*Your instructions*.
Starting with the first line of the data that follows, transcribe every line verbatim until the line containing "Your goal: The" has been transcribed.

*Data segment*.

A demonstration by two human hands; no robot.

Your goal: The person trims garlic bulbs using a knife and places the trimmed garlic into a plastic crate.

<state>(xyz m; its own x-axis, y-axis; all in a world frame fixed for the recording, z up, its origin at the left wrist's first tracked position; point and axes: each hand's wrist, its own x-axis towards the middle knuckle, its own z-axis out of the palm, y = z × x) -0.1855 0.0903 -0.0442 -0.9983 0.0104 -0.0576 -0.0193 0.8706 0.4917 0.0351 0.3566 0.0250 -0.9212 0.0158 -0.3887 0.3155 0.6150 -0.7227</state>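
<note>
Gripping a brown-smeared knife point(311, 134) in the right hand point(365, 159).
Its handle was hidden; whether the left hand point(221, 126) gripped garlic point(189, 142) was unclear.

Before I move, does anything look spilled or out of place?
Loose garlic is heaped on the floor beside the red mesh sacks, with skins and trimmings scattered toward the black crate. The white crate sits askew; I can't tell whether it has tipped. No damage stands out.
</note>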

*Solution to this task*.
A demonstration by two human hands; no robot.

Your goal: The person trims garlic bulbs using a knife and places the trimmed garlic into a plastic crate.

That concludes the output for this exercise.